I don't text...If you are truly "my woman", I wouldn't/shouldn"t have anything to be concerned with anyway.

Your "revealing outfits"...vs...my "speedo".....I don't really think we will go there!!

Please define "flirting"...I know that I "flirt" with women...even married women in front of their husbands. My "flirt" is NEVER anything that I would be ashamed of and often is done to cheer up the lady or get a smile or actually be a means of saying "I appreciate the job you are doing". For me...Flirting is a non-sexual thing!!

Rick...older than dirt
When I was in my late teens to mid twenties, I was guilty of all of that type of insecure behaviour.
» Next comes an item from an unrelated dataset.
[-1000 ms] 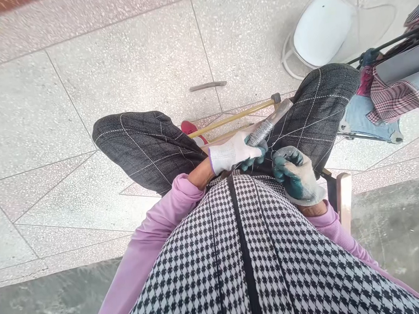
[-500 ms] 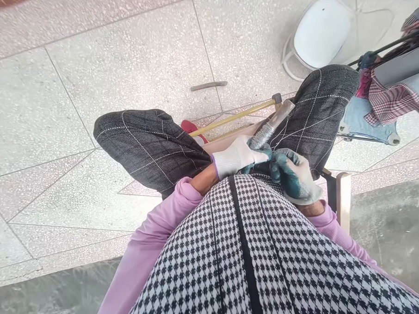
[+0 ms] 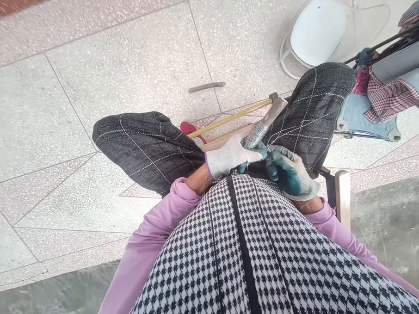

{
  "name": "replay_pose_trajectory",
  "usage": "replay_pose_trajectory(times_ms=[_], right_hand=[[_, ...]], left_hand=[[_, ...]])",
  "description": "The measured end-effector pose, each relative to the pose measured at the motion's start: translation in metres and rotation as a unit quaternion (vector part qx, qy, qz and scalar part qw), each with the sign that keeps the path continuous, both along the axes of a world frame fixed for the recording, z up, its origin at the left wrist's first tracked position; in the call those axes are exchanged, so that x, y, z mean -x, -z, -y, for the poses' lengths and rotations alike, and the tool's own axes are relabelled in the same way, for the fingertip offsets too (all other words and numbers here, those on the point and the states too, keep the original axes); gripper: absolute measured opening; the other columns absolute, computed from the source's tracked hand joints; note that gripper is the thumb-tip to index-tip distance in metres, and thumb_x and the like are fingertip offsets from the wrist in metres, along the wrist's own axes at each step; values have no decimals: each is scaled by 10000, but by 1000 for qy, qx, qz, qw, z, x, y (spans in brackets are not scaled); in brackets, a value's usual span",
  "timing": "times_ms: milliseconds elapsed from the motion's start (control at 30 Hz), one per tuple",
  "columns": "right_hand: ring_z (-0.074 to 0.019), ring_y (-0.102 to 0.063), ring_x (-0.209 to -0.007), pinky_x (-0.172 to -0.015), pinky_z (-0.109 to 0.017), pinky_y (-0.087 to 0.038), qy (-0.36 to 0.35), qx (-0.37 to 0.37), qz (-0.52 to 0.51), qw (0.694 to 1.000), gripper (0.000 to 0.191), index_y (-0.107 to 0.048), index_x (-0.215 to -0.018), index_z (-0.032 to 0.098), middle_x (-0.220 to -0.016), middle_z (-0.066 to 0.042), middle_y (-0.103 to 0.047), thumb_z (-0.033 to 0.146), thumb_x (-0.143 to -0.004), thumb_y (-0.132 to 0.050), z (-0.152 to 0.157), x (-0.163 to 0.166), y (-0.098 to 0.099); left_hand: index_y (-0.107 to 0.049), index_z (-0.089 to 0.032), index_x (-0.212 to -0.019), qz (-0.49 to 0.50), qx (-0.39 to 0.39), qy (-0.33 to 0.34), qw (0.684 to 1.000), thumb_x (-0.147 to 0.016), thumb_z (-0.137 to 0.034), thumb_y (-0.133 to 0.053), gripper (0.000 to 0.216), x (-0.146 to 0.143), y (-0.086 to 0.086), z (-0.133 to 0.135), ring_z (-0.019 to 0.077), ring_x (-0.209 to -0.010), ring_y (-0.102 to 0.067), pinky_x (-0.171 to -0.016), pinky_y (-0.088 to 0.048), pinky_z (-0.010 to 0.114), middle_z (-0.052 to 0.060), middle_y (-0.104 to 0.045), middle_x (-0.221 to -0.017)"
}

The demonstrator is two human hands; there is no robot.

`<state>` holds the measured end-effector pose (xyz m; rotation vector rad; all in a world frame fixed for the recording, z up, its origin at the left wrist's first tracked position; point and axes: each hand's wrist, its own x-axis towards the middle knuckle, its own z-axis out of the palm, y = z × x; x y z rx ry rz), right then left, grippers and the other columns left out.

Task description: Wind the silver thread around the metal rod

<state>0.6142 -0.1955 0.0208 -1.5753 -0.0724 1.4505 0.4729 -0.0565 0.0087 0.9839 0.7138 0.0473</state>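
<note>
In the head view my left hand (image 3: 235, 157), in a white glove with teal coating, is closed around a stick wound with thin silvery wire (image 3: 256, 135). The bare, flat end of that stick points up and right, between my knees. My right hand (image 3: 289, 172), in a matching glove, is close against the left fingertips. Its fingers are curled in a pinch where a strand of the wire runs. Loose loops of wire (image 3: 281, 131) arc over my right thigh. What lies right between the fingertips is too small to make out.
A yellow bar (image 3: 233, 118) crosses in front of my knees. On the tiled floor lies a short grey strip (image 3: 206, 87). A white stool (image 3: 320, 29) stands ahead right. Clothes and cloth (image 3: 392, 89) hang on a rack at the right. A wooden post (image 3: 343, 197) is beside my right hip.
My left hand and the wound stick have shifted slightly left and down with the view. The wire loops over my thigh have changed shape. Both hands keep their grip.
</note>
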Motion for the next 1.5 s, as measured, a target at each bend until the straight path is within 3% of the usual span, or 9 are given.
replay_pose_trajectory(times_ms=[167, 367, 433, 567, 800, 1033, 1200, 1367, 1500], right_hand=[[-58, -407, -455, -414, -195, -314, -38, 12, 85, 996, 276, -644, -791, 148, -559, 26, -504, 368, -765, -809, -7, -2, 1], [-45, -312, -391, -348, -202, -200, -46, 53, -121, 990, 440, -398, -659, 198, -537, 49, -384, 407, -686, -784, -5, 5, 2], [-53, -341, -400, -353, -200, -231, -69, 69, -91, 991, 377, -452, -691, 192, -540, 43, -421, 404, -670, -764, -8, 4, 1], [-71, -426, -465, -414, -195, -323, -100, 41, 87, 990, 154, -621, -762, 153, -563, 14, -529, 266, -680, -685, -14, -3, -3], [-77, -472, -560, -480, -192, -383, -10, -4, 204, 979, 123, -725, -895, 175, -733, -2, -637, 186, -778, -688, 20, -2, -1], [-78, -485, -593, -528, -191, -396, -44, 17, 238, 970, 129, -686, -759, 155, -662, 0, -592, 243, -747, -780, 11, 5, -14], [-77, -489, -590, -548, -200, -396, -62, 16, 214, 975, 114, -677, -797, 156, -670, -2, -593, 227, -864, -738, 13, 3, -12], [-95, -483, -526, -513, -220, -377, -32, -38, 110, 993, 153, -626, -754, 166, -586, 4, -553, 250, -866, -688, 11, 5, -7], [-77, -447, -499, -472, -203, -334, -57, -17, 114, 992, 149, -585, -689, 163, -567, 12, -531, 222, -815, -637, 2, 6, -1]], left_hand=[[-640, -140, -798, -1, 19, 6, 1000, -757, -181, -795, 166, 1, -9, -3, 106, -661, -521, -671, -447, 242, -1, -611, -743], [-648, -140, -754, -8, 12, 29, 999, -756, -193, -783, 145, 0, 9, 7, 107, -653, -504, -654, -437, 248, 4, -609, -735], [-622, -142, -717, -22, 1, 40, 999, -752, -202, -785, 176, 0, 12, 9, 99, -637, -476, -627, -406, 241, -4, -584, -714], [-634, -133, -728, -2, 7, 27, 1000, -726, -227, -814, 203, 1, 7, 7, 99, -639, -466, -615, -392, 241, -1, -584, -716], [-660, -125, -779, 4, 27, 18, 999, -785, -193, -769, 128, 3, 1, -1, 104, -650, -495, -635, -406, 244, 8, -599, -733], [-647, -118, -790, 0, 17, -13, 1000, -704, -144, -892, 260, -7, 11, 16, 113, -713, -526, -727, -460, 271, 3, -624, -785], [-653, -104, -791, -15, 6, -34, 999, -787, -127, -782, 131, -9, 9, 16, 99, -687, -516, -706, -439, 249, 4, -620, -759], [-692, -109, -793, 33, 60, 31, 997, -760, -181, -794, 129, -2, 3, 7, 144, -764, -591, -745, -480, 277, 59, -696, -849], [-675, -117, -771, 33, 70, 54, 996, -689, -242, -831, 216, 3, 7, 6, 160, -781, -598, -753, -480, 289, 65, -694, -843]])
I'd wage that my actions contributed greatly to many of my first relationships faltering/breaking up.

It certainly took me about five to six years to get my footing/confidence established within my own head in this realm of personal interactions/relationships with you foxy women.

Some guys never are able to control themselves or gain the experience and insight to relax and chill the fuck out.
The same GQP demanding we move on from January 6th, 2021 is still doing audits of the November 3rd, 2020 election.
My partner is super cool. He doesn't get jealous very often. I don't think I could deal with a territorial man, though I do like it when he takes pride in other men checking me out.
Quote by asleep
GOOD question Doll...I hope you'll let a GUY respond to this on the GALS board...

Have you answered these questions from your own viewpoint...ie...I'm standing at the bar talking with some gal (just having a conversation) and you come up and possessively put an arm around my waist and introduce yourself. WHY did you do that? Are you jealous? I think the answer may/maynot be a question of jealousy. I am more prone to do that (arm around you waist) to (1)...get your attention in such a way as to (2) not interrupt the actual ebb/flow of the conversation....kinda/sorta just letting you know I'm "here" and not over/out "there".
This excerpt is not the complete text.